### What you need to do
Scan the records below and report how many lines include the string "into"; the number alone will do.

### Records excerpted from a collection
/---
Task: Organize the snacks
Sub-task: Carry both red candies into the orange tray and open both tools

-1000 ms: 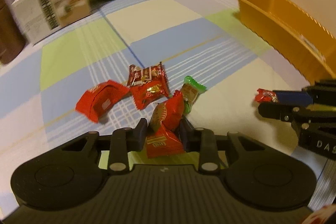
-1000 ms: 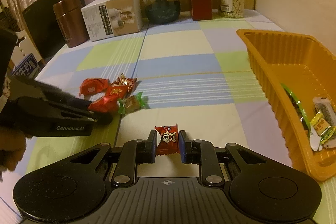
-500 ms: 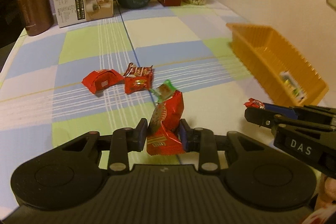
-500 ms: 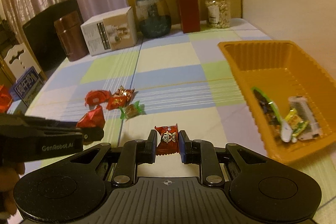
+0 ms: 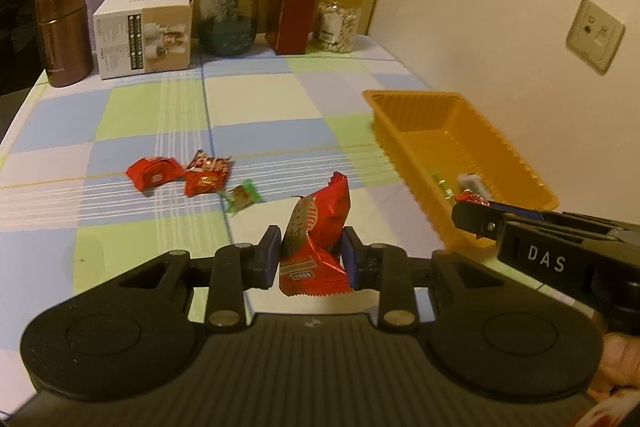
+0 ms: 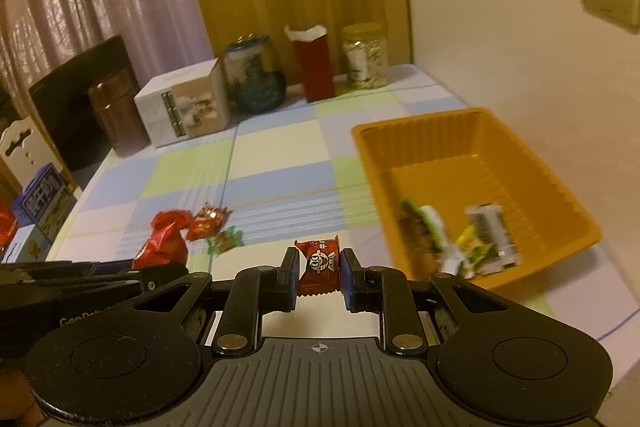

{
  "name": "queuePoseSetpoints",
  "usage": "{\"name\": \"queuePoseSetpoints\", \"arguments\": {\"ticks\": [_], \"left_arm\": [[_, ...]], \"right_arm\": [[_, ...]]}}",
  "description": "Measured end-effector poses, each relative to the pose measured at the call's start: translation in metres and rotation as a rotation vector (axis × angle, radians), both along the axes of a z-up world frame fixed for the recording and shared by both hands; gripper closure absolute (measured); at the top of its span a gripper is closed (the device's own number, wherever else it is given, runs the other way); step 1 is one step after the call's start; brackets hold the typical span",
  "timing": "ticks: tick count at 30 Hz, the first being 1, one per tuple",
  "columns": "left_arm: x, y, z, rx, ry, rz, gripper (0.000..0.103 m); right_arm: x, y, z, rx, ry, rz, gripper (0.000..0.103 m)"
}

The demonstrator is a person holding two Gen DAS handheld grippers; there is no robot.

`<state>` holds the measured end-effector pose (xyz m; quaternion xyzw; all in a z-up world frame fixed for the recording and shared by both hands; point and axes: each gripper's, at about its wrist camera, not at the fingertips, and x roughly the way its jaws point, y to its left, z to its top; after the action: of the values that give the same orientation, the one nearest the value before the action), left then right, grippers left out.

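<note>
the big red snack packet (image 5: 316,227) is pinched upright between the pads of the left hand-held gripper (image 5: 311,254), lifted off the counter (image 5: 280,99). the small red candy (image 6: 319,263) with a cartoon face is clamped the same way in the right hand-held gripper (image 6: 319,277). so both are closed on a snack, neither is open.

the orange tray (image 6: 460,131) sits to the right by the wall and already has a few wrappers in it: a green one (image 6: 424,227), a yellow one (image 6: 474,247) and a silvery one (image 6: 490,227). three more snacks lie loose on the checked cloth: a red box-shaped packet (image 5: 154,173), a red wrapper (image 5: 206,179) touching it, and a small green candy (image 5: 242,195) just beside.

my read: this is the carry-to-tray step. best bet is to get each snack fully past the near rim before letting go, one at a time, so the tools don't bump. the big packet is puffy and could slip or catch the rim.

pose-wise, both tools are roughly level, pointing forward, and the right one's tip reaches the tray's near corner in the left view.
</note>
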<state>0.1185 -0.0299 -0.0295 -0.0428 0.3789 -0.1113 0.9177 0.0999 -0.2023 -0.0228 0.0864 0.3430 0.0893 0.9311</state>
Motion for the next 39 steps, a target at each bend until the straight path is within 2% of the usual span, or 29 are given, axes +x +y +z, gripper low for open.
{"name": "queuePoseSetpoints", "arguments": {"ticks": [9, 17, 27, 39], "left_arm": [[-0.004, -0.039, 0.016, -0.021, -0.024, -0.068, 0.074], [0.011, -0.088, 0.023, -0.037, -0.038, -0.141, 0.074], [0.044, -0.141, 0.009, -0.047, -0.026, -0.193, 0.074], [0.083, -0.169, -0.018, -0.022, 0.010, -0.222, 0.074]], "right_arm": [[-0.013, -0.049, 0.014, 0.002, -0.027, -0.091, 0.081], [-0.013, -0.102, 0.015, 0.008, -0.032, -0.195, 0.081], [0.009, -0.148, 0.004, -0.001, -0.024, -0.235, 0.081], [0.036, -0.164, -0.013, 0.004, -0.003, -0.246, 0.081]]}}
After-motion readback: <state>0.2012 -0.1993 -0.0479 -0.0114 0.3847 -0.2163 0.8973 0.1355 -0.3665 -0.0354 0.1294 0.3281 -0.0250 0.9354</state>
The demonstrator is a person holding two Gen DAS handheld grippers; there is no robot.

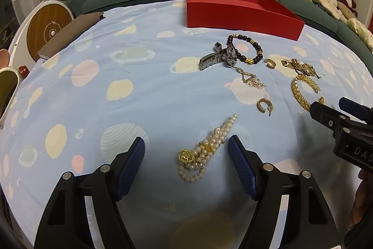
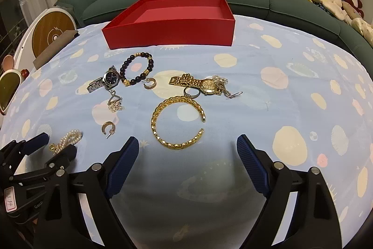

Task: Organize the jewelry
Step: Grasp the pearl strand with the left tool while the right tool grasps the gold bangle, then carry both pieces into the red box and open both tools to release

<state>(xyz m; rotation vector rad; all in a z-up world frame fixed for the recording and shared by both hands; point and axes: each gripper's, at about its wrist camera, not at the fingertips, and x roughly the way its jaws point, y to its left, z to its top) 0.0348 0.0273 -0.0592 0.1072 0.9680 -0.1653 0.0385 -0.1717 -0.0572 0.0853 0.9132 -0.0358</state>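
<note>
- The left gripper (image 1: 186, 153) stands apart, its jaws either side of the pearl bracelet (image 1: 205, 148) on the blue cloth (image 1: 139, 90), not pressing it.
- Pearls look limp and slippery; the bunched middle seems the safest hold.
- The right gripper (image 2: 187, 148) is apart, just short of the stiff gold bangle (image 2: 178, 121).
- The red box (image 2: 172, 22) at the back looks empty.

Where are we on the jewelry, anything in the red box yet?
Nothing done: the red box shows no jewelry inside. In hand: nothing gripped; the open left gripper straddles the pearl bracelet, and the open right gripper faces the gold bangle. Left: every piece on the cloth.
</note>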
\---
### Answer section
2